Be aware that the U.V factor is dependent on many factors, not just the time of the day. You can always check the U.V factor by visiting http://www.sunsmart.com.au/
Remember U.V radiation can not be felt. The U.V. is not directly related to heat and you may be exposed to excessive radiation levels well before you feel warmth or thirst.

 

Slip on Covering Clothing

Covering the skin is the easiest way to protect from U.V radiation when outdoors. In most cases if the skin surface is not visible then it is protected. Mess and ultra-thin fabrics may not provide protection and should be avoided. Long loose fitting items help protect while allowing cooling airflow.
This does not mean that children need to be covered head to toe all day long. If children are wearing sleeveless tops or thin strapped dresses indoors they can simply be layered up with shirts and longer clothing when heading outdoors.

 

Slop on Sunscreen Sparingly

As with adults, sunscreen should be used as the last line of defense. Sunscreen should therefore only be used where other methods are unable to provide adequate protection.
Babies aged six months and under have highly sensitive skin and it is suggested by the Australiasian College of Dermatologists that sunscreen use be minimised.
When applying a new or untested sunscreen always test on a small area, observing for allergic reaction before using on larger areas. Some brands of sunscreen provide baby specific products designed for their sensitive skin. Sunscreen may be used more freely in children 6 months and over.
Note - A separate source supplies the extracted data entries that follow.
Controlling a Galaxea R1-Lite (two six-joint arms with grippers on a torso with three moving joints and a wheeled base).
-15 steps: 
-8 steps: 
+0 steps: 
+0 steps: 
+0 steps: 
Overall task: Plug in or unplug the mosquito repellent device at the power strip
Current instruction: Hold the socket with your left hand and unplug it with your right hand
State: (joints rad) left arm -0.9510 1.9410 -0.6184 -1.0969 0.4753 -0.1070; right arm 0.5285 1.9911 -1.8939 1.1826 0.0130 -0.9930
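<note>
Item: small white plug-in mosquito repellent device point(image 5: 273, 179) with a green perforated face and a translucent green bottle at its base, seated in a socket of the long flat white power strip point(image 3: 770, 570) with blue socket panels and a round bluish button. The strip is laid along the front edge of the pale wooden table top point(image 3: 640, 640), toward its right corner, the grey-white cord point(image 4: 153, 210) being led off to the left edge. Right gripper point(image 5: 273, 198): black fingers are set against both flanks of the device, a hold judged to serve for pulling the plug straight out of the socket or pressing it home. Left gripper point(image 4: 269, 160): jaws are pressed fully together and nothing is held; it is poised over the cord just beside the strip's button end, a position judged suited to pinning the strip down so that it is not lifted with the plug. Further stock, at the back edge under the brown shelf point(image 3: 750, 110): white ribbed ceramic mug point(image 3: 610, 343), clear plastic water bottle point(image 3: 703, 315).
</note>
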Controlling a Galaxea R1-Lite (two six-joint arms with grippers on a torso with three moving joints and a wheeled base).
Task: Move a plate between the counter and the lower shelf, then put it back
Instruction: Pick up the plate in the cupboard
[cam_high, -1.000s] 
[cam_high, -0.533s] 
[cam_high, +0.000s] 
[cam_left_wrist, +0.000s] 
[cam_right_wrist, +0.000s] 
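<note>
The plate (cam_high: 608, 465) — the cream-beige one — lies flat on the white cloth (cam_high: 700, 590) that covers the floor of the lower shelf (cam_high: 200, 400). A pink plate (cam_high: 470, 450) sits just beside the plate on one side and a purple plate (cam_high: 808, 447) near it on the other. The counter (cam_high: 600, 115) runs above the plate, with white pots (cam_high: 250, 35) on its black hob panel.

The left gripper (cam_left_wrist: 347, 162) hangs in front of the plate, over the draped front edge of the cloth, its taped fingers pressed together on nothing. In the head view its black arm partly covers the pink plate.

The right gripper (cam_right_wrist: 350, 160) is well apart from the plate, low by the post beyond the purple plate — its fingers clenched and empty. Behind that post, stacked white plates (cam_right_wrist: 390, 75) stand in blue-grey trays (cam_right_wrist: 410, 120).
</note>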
Children are very impressionable, so always lead by example and apply your own sunscreen as part of the process. In children 3 years and over it may be suitable to allow the child to apply their own sunscreen under supervision readying them for school and later self application.

 

Slap on a Hat

Bucket, wide-brimmed, or legionnaire hats are best. These should provide shade to the head, face, eyes, ears and neck. Baseball caps are not recommended as they do not provide adequate protection but may be used if no other protection is available.
Soft hats, that crumple easily will allow babies to roll and lay in a comfortable position. Hats should fit well. Should the hat be fitted with a strap this should be placed to the back of the neck or trimmed to a length that removes choking hazards. Hats with straps should also be fitted with a safety snap.

 

Slide on Sunglasses

When possible, sunglasses can provide protection to the sensitive eyes. It is important to check that the sunglasses meet the Australian standard. Toy or fashion sunglasses often do not meet these requirement and may not provide adequate protection. Function over fashion babies.

 

Seek Shade

Dense dark trees, buildings, portable shade, and umbrellas can all be useful tools for avoiding direct sunlight. Remember reflected light may still result in indirect U.V exposure. Like the sun, shade is forever moving. Check frequently that playing and resting children remain in the moving shade.

 

Shade on the move – Cars and Prams

Prams and strollers have advanced greatly in the past few years. These are now well equipped to provide sun protection from most directions with hoods, mess, and flaps. These can be adjusted to maintain stimulus for babies while still providing shelter. Fabric areas should filter almost 100% of UV radiation (UPF50+) and the mesh sections should block at least 70% of UV radiation (UPF3.3).
If these features are not available a blanket or a sheet and a couple of clips/pegs can be attached to provide similar protection.
The window of cars do not provide adequate protection from U.V radiation. We are all at risk to sunburn when travelling in the car. While not always convenient the easiest way to protect children from the sun is to seat them in the middle seat. This places them the greatest distance from each window. Where this is not possible attachable window shades can be used to reduce exposure. Shades that provide protection from the exterior will also reduce the heat transmitted to the vehicle.